Exercise aim =
Please find the number of lines in the material below where the string "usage" occurs, and give only that number.

━━━━━━━━━━━━━━━━━━━━

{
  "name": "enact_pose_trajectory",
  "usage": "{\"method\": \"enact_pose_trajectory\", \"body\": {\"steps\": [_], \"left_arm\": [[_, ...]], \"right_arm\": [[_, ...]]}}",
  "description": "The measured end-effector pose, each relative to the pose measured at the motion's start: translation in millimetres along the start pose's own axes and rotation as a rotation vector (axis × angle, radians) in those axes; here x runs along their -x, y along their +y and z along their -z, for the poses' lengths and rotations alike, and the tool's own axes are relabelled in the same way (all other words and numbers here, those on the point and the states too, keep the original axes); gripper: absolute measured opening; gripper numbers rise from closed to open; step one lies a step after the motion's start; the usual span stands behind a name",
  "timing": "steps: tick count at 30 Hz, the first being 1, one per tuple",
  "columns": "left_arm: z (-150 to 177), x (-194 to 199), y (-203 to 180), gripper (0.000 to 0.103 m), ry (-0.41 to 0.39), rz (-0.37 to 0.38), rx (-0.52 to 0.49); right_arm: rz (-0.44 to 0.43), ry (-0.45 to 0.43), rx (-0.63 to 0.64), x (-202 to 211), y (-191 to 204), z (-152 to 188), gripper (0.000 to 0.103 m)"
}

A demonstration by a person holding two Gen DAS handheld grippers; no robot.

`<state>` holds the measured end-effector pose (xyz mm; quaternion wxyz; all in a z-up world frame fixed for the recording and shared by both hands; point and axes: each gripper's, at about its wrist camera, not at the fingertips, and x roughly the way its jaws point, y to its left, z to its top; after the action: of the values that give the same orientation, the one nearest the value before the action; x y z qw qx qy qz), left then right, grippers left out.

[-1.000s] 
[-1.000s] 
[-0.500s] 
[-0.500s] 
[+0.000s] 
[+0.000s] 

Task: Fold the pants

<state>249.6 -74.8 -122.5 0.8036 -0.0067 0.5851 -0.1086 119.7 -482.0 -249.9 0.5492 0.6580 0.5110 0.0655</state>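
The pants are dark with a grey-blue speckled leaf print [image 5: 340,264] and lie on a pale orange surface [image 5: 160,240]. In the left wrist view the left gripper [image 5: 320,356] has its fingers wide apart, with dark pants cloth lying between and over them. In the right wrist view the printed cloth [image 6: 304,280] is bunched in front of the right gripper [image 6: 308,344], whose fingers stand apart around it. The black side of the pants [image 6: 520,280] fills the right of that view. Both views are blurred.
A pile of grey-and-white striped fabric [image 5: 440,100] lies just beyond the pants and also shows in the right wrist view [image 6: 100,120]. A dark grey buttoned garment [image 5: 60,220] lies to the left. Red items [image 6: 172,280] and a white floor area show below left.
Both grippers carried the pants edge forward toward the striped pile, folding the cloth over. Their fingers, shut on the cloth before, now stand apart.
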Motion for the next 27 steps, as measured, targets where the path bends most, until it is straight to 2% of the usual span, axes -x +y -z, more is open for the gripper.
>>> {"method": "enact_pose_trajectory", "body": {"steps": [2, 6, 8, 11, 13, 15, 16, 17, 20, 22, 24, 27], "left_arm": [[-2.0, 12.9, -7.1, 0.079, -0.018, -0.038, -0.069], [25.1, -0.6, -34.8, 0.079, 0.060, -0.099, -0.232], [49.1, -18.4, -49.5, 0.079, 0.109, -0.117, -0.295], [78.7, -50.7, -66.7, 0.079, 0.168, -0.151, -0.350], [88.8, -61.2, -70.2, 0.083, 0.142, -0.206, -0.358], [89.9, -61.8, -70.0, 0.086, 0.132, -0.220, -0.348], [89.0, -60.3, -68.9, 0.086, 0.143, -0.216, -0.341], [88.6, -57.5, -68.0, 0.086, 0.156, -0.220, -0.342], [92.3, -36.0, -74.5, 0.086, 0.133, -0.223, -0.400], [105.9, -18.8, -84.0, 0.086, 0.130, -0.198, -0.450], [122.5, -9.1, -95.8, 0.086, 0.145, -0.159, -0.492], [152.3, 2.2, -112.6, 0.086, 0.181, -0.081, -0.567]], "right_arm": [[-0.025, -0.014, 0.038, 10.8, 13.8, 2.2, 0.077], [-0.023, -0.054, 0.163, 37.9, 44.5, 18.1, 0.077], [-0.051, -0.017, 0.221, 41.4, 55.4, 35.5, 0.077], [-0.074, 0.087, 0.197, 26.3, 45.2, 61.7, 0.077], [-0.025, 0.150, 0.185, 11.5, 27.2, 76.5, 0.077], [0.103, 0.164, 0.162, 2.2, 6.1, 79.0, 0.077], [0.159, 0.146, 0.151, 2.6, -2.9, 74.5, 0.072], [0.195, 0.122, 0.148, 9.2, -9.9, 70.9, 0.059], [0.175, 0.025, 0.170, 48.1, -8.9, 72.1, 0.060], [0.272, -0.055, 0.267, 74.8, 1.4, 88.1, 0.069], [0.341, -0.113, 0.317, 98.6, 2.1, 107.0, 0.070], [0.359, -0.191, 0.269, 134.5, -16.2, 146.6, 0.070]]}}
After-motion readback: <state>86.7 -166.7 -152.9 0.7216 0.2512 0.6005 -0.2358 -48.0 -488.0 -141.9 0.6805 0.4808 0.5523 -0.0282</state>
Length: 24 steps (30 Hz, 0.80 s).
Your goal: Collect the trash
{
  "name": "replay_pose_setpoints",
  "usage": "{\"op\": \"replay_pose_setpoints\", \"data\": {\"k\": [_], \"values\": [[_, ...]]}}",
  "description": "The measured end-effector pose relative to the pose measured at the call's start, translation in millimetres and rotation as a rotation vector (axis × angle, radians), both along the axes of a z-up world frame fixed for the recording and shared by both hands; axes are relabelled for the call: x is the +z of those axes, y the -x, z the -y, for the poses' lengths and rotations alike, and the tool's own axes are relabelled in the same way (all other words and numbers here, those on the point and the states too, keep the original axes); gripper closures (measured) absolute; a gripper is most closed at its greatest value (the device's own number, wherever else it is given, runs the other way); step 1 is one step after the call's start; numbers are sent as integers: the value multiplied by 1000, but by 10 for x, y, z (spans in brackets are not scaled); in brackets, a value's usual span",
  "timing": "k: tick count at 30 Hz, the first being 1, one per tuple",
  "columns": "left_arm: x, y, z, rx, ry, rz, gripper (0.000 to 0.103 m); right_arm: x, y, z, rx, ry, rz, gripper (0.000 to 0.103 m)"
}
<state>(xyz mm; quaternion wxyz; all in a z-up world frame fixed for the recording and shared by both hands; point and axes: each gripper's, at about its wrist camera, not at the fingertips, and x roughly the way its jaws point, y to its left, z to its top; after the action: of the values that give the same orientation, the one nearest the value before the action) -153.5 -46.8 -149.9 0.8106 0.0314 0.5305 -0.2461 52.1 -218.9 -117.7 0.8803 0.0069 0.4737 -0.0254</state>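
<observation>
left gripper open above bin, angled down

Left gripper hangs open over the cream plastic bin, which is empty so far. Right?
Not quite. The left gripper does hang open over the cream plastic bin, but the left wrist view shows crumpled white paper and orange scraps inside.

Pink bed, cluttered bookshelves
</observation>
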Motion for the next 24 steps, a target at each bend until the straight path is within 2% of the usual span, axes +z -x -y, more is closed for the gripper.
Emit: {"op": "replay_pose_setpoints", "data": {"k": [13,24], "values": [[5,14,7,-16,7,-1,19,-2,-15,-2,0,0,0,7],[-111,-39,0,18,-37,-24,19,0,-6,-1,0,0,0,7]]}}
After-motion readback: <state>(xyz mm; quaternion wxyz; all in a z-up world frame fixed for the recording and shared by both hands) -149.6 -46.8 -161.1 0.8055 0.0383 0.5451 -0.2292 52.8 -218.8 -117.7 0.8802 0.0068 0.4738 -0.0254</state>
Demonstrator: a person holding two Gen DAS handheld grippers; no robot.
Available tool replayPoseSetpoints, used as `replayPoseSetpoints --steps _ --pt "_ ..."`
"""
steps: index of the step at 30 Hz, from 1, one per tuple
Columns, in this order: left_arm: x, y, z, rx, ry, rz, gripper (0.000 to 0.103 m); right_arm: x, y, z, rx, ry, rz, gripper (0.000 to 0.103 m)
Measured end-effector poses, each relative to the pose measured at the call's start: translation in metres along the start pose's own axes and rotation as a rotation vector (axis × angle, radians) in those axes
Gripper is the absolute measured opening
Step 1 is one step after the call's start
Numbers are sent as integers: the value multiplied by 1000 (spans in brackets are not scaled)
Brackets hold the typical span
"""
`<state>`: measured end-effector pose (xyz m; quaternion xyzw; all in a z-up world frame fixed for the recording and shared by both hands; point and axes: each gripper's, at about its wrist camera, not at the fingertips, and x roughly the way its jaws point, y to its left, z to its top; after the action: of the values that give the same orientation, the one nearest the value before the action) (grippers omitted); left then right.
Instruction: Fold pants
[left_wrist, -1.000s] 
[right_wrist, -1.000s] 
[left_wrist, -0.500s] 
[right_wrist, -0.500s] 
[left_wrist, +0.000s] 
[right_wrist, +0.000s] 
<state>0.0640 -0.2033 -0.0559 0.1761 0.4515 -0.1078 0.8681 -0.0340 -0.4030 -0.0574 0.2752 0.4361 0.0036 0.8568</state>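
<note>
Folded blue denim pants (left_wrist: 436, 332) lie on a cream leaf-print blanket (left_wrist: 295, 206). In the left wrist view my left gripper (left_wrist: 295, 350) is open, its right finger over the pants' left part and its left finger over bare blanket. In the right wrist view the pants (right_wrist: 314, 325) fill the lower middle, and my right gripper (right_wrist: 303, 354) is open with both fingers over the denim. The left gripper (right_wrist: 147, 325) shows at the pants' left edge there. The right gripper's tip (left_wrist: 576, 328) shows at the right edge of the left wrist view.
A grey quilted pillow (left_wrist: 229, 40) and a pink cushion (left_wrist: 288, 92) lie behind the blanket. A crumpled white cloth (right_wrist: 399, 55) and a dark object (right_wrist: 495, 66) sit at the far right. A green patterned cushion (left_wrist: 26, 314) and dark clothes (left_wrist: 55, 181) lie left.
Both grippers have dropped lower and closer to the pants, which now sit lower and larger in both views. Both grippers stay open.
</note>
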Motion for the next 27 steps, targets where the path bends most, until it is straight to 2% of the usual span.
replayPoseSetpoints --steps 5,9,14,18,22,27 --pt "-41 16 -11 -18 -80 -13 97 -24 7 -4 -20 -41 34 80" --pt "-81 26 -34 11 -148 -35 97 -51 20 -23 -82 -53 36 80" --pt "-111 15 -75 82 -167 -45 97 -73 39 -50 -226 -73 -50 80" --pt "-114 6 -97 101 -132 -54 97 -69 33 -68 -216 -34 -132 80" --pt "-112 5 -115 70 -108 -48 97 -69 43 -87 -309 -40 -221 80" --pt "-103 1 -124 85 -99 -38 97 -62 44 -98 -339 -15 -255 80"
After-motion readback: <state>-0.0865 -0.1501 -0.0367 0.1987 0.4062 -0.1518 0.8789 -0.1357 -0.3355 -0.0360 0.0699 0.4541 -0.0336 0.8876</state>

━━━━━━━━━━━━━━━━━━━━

Solved problem =
2